By Cathy Fuller
Harry Christophers leads the Handel & Haydn Society in its bicentennial season opening concert, featuring Handel's Music for the Royal Fireworks.
To hear the concert, click on "Listen" above.
Harry Christophers conducts the Handel and Haydn Society on Oct. 10, 2014
(photo by James Doyle, courtesy of H+H)
When the crowd at Symphony Hall jumped to its feet to sing along with the Handel and Haydn Society’s chorus and orchestra, it was a collective goosebump moment at a birthday party that was already full of them. The Society had been looking forward to October 10, 2014 for a long time, counting down to the moment when the trumpets in the balconies would unleash the festivities. Even our microphones had a fabulous time at this party! They caught the fireworks on stage, and the excitement in the audience.

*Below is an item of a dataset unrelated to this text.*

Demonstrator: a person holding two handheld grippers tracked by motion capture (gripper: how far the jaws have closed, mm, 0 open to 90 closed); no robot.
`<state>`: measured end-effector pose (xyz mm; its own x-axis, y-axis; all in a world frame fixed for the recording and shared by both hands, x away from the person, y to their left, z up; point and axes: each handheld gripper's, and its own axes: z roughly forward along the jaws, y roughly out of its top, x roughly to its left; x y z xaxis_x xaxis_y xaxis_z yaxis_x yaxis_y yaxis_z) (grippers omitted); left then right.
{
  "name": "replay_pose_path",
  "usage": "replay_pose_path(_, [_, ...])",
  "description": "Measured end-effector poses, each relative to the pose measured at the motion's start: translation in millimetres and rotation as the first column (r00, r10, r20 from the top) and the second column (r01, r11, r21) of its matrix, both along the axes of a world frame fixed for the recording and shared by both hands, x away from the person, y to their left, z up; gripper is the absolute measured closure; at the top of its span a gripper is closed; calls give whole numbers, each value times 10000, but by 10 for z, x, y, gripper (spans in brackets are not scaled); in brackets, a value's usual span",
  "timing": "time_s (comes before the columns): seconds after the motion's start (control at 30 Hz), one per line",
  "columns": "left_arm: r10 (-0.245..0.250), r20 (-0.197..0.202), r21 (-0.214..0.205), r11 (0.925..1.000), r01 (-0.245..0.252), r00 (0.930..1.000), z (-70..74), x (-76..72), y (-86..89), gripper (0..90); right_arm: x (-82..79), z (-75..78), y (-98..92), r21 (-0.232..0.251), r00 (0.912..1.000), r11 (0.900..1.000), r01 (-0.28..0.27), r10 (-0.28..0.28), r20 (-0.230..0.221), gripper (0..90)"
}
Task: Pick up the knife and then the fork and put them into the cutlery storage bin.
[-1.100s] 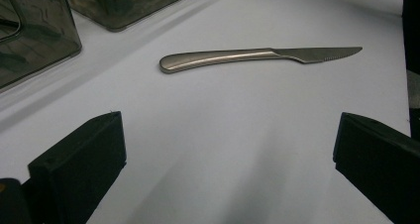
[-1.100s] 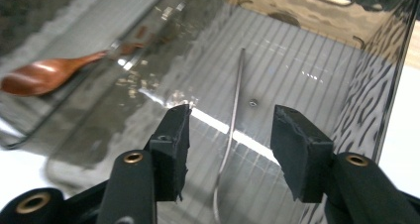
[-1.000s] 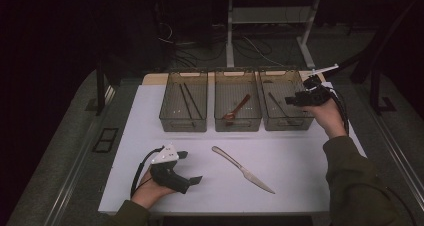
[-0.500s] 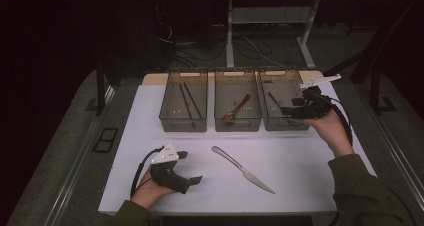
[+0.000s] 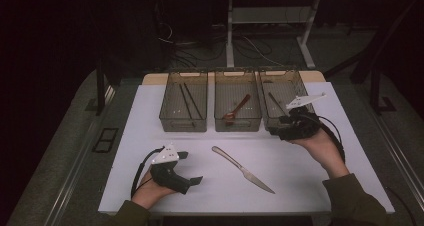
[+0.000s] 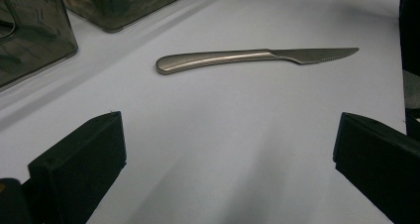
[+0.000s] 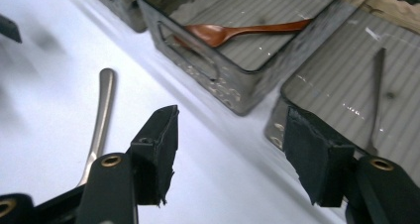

H+H Artistic Director Harry Christophers can pull a phrase of music through time like taffy. And his body can coil and uncoil with upbeats of infinite variety. You’ll hear it in the beginnings of every line in the two Handel Coronation Anthems that were offered.
When the chorus finally exploded in the anthem Zadok the Priest, critic David Wright of the Boston Classical Review thought that it must have loosened the Symphony Hall plaster! In Bach’s intricately woven motet Sing unto the Lord a new song, all of the warmly worked detail came through not just clearly, but with a glow.
Aisslinn Nosky and the Handel and Haydn Society in concert, Oct. 10, 2014
Intimate nuance and crackling fireworks were built into the design of the evening. In the wildness of Vivaldi’s violin concerto “Summer,” the extremes happen so close together that the whole thing comes off as downright hallucinatory.
Concertmaster Aisslinn Nosky roused the audience to near frenzy with her solos. They even applauded her when she was simply taking her place back in the orchestra!
There’s so much to consider when you’re hearing this concert. Sir John Stevenson’s They play’d, in air the trembling music floats was done by the men’s chorus with organ to amazing effect. It had been performed on the Society’s very first concert in 1815.
When, at the end, Harry Christophers turned to the crowd and signaled for them to rise and sing Handel’s “Hallelujah” from Messiah, there were many who knew by heart every detail of the soprano, alto, tenor, and bass parts. What a joyful sound!
It reminds us that Boston has a tremendous history of amateur singers coming together to create deeply meaningful music. It’s a history thanks in large part to the Handel and Haydn Society.